From: Tom Lane <tgl(at)sss(dot)pgh(dot)pa(dot)us>
To: Alvaro Herrera <alvherre(at)commandprompt(dot)com>
Cc: Gregory Stark <stark(at)enterprisedb(dot)com>, Volkan YAZICI <yazicivo(at)ttmail(dot)com>, pgsql-hackers(at)postgresql(dot)org
Subject: Re: Text <-> C string
Date: 2008-03-20 23:56:49
Message-ID: 26245.1206057409@sss.pgh.pa.us
Views: Raw Message | Whole Thread | Download mbox | Resend email
Lists: pgsql-hackers pgsql-patches

Alvaro Herrera <alvherre(at)commandprompt(dot)com> writes:
> Gregory Stark wrote:
>> "Tom Lane" <tgl(at)sss(dot)pgh(dot)pa(dot)us> writes:
>>> If there are not additional votes, I'll go with TextPGetCString
>>> and CStringGetTextP.
>>
>> I would have voted for text_to_cstring etc. I can see the logic for the above
>> but it's just such a pain to type...

> +1 for text_to_cstring et al.

Well, that's all right with me too.

It occurs to me that this proposal is still leaving something on the
table. Consider a SQL-callable function that takes a text argument and
wants to turn it into a C string for processing. With the proposal as
it stands you'd have to do something like

text *t = PG_GETARG_TEXT_P(0);
char *c = text_to_cstring(t);

Now you might be smart enough to optimize that to

text *t = PG_GETARG_TEXT_PP(0);
char *c = text_to_cstring(t);

which would avoid a useless copy for short-header text datums, but it's
still leaking an extra copy of the text if the input is compressed or
toasted out-of-line. I'm imagining instead

char *c = PG_GETARG_TEXT_AS_CSTRING(0);

This would expand to a call on say text_datum_to_cstring(Datum d)
which would detoast, convert, and then free the detoasted copy if
needed.

On the other hand, it could be argued that this is usually a waste of
effort. (I frequently point out to people that retail pfree's in
SQL-callable functions are often less efficient than letting the next
context reset clean up.) And one thing I don't like about this notation
is that the declared type of the local variable no longer matches up
with the SQL-level declaration of the function.

Comments anyone?

regards, tom lane


From: Tom Lane <tgl(at)sss(dot)pgh(dot)pa(dot)us>
To: pgsql-hackers(at)postgreSQL(dot)org
Subject: Re: Text <-> C string
Date: 2008-03-25 16:34:43
Message-ID: 23752.1206462883@sss.pgh.pa.us
Views: Raw Message | Whole Thread | Download mbox | Resend email
Lists: pgsql-hackers pgsql-patches

I've been working some more on Brendan Jurd's patch to simplify text <->
C string conversions.

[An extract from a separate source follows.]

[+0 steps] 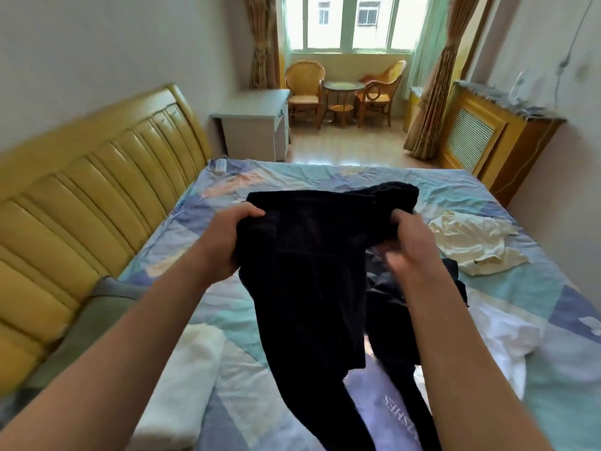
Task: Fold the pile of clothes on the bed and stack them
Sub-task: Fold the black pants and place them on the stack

It seems we have consensus on the names for the
base operations:

extern text *cstring_to_text(const char *s);
extern char *text_to_cstring(const text *t);

Brendan's patch also included "cstring_text_limit(const char *s, int len)"
which was defined as copying Min(len, strlen(s)) bytes. I didn't find
this to be particularly useful. In the first place, all potential
callers are passing the exact desired length, so the strlen() call is
just a waste of cycles. In the second place, at least some callers pass
text that is not embedded in a known-to-be-null-terminated string (it
could be a section of a text datum instead); which means there is a
nonzero chance of the strlen running off the end of memory and dumping
core. So I propose instead

extern text *cstring_to_text_with_len(const char *s, int len);

which just takes the given length as gospel. Brendan had also proposed
"text_to_cstring_limit(const text *t, int len)" with similar Min()
semantics, but what this was doing was replacing copies into
limited-size local buffers with a palloc. If we did that we might
as well just use text_to_cstring. What I think is more useful is
a strlcpy()-like function that copies into a caller-supplied buffer
of limited size. For lack of a better idea I propose defining it
*exactly* like strlcpy:

extern size_t textlcpy(char *dst, const text *src, size_t siz);

I've also found that there are lots and lots of places where the
text end of the conversion needs to be a Datum not a text *,
so it seems worthwhile to introduce a couple of macros to minimize
notation in that case:

#define CStringGetTextDatum(s) PointerGetDatum(cstring_to_text(s))
#define TextDatumGetCString(d) text_to_cstring((text *) DatumGetPointer(d))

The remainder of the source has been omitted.